Simply checking off the compliance rules only gets you so far. “[Security] is about the unknown — the things we couldn’t have planned for,” Kirkpatrick explains. You should be committed to staying ahead of the curve to face the cybersecurity threats of tomorrow.
The Limits of Outsourcing
In the era of SaaS and public clouds, third-party providers have become a go-to solution for cybersecurity needs.

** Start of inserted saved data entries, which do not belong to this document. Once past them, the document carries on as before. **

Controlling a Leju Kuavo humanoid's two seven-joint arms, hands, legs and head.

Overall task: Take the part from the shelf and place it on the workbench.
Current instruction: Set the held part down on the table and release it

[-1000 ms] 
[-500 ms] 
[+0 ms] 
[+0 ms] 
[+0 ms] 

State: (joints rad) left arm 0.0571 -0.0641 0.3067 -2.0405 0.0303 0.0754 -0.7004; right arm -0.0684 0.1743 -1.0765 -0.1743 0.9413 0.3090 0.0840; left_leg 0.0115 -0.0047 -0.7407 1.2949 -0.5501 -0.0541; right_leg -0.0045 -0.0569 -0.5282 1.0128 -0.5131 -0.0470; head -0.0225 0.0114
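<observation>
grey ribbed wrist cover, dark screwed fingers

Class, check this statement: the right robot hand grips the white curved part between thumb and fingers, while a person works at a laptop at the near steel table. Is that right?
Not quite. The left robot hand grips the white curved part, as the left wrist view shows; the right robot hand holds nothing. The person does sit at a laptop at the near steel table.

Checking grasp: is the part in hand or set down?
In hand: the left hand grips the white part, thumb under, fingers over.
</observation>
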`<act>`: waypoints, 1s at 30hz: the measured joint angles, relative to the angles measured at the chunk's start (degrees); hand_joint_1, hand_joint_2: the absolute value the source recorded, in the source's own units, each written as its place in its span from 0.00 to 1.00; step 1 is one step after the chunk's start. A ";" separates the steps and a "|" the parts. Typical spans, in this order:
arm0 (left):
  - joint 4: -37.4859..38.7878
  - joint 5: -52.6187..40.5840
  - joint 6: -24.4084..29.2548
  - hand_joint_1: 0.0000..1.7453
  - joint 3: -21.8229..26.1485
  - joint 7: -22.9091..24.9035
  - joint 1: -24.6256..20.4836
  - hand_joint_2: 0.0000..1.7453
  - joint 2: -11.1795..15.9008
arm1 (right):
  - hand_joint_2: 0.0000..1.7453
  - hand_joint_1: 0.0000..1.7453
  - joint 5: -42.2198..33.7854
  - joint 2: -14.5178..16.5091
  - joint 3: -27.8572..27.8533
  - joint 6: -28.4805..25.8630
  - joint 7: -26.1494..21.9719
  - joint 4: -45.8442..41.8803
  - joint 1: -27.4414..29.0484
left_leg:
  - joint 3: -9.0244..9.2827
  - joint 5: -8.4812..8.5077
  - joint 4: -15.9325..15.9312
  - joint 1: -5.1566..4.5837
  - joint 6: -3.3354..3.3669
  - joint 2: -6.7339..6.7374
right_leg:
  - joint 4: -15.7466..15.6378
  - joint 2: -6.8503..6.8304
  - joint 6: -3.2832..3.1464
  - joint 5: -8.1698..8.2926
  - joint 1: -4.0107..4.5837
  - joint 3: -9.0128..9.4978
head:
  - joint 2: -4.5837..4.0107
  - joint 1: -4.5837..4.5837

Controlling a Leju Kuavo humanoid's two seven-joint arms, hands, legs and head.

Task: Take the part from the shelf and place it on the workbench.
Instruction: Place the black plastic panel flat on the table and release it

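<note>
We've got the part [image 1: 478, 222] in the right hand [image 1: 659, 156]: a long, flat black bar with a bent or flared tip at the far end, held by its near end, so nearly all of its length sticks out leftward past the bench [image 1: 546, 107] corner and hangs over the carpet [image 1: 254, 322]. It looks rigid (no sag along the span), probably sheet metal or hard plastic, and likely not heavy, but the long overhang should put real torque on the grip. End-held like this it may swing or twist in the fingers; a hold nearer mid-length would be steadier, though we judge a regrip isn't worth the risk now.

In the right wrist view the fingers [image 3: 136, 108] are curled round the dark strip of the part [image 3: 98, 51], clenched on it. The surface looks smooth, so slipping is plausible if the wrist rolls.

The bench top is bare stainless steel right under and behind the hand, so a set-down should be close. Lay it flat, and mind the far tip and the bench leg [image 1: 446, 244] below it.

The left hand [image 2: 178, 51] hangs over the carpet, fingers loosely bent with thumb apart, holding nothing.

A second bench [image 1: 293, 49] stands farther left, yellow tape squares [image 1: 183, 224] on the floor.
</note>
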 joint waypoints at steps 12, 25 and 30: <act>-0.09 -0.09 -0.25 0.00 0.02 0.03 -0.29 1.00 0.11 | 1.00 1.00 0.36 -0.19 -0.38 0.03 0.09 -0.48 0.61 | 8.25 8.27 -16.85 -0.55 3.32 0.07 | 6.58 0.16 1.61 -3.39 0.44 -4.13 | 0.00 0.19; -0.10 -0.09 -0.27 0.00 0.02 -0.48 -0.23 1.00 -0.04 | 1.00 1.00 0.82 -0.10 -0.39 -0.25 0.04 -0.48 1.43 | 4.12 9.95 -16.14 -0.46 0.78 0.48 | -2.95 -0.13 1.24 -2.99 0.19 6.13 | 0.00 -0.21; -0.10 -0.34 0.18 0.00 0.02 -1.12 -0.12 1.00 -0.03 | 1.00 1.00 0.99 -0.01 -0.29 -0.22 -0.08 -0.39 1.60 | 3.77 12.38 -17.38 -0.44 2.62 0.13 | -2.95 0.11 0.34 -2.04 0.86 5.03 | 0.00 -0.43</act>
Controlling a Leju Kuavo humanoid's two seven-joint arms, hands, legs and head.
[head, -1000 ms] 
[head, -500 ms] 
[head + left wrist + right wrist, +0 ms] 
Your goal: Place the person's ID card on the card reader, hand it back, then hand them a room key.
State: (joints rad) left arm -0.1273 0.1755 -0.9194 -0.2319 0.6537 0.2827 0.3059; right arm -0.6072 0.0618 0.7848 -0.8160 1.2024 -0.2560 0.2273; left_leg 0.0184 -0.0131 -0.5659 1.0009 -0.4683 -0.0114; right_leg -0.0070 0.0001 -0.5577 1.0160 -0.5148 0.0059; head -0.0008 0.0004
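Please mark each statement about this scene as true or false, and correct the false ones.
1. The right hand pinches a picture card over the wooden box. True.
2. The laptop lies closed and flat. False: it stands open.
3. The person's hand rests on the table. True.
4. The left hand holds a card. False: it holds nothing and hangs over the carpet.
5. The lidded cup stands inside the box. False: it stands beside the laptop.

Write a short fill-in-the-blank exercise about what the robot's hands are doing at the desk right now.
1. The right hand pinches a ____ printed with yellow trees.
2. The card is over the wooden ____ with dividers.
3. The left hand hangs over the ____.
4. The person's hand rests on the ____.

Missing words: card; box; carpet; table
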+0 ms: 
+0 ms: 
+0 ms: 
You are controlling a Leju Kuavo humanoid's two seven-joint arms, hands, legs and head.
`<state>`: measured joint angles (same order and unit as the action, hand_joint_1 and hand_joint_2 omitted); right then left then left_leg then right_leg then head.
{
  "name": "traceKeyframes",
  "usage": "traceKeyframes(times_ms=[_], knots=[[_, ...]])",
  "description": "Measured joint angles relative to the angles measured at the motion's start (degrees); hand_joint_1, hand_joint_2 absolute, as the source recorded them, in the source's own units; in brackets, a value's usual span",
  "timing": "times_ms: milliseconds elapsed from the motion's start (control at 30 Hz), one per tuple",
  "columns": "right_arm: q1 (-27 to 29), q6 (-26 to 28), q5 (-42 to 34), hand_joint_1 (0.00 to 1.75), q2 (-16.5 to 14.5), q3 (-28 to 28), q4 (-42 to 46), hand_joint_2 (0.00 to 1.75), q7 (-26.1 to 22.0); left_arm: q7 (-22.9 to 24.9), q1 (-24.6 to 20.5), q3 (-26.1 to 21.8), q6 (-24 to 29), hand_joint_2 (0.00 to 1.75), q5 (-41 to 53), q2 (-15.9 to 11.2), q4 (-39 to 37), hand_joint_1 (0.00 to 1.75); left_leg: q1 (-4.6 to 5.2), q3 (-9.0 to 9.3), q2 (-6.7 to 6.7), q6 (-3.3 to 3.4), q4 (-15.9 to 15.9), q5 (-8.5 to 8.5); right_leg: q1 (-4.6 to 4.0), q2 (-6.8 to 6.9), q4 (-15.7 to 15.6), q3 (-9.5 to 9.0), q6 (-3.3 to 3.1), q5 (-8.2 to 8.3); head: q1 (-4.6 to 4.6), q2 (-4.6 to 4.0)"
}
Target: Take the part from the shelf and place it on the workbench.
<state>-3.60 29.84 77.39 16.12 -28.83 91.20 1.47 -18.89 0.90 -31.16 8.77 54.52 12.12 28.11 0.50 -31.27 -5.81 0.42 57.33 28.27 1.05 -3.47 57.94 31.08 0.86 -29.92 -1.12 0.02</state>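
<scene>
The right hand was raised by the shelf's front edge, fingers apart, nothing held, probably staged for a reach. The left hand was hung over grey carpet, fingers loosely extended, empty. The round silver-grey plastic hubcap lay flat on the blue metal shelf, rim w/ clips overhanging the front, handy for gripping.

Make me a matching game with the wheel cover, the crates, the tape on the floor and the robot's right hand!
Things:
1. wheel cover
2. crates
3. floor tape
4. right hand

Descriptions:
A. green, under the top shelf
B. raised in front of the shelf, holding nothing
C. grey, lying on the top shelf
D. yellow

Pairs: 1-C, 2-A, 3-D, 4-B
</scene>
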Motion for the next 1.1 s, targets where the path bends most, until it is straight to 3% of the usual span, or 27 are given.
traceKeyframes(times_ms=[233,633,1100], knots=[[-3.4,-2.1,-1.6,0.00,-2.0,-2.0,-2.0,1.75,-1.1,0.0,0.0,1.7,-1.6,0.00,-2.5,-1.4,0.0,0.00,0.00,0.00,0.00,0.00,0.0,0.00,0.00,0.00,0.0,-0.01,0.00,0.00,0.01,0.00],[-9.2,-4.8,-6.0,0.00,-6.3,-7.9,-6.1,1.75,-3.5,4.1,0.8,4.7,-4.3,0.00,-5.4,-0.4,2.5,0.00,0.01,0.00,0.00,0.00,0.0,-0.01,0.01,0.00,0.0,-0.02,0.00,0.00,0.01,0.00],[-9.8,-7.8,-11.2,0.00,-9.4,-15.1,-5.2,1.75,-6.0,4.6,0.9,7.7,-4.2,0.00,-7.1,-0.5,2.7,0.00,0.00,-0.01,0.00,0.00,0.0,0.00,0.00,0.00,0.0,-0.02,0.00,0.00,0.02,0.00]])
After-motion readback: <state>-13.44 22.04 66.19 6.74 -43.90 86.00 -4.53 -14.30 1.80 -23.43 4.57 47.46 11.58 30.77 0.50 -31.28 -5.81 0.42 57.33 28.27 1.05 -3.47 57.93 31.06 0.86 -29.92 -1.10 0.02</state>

With Amazon or Google’s cloud infrastructure, eCommerce founders might assume their security needs are covered. But it’s only partly true.
Often, major security software providers offer a full range of security features – but they’re available as add-ons, which are turned on only when you specifically request it.
For many companies, contracting a third-party provider means passing responsibility for their cybersecurity to them. This approach can backfire if you fail to communicate with and check up on your new partner. For example, it can lead to situations where key security features are never turned on, or where certain datasets or sections of your operations are excluded from the coverage.
“You just can’t not be responsible for something that’s so critical to the success of your business,” Kirkpatrick says. “You have to be ever vigilant, and you have to always be pursuing it.”
The bottom line is that eCommerce founders need to take responsibility for supervising their company’s security efforts. It’s not just something that can be delegated away. Make sure to be up to speed with your security service providers and consultants. Approaching cybersecurity as an ongoing process will help protect your data, your operations, and your customers.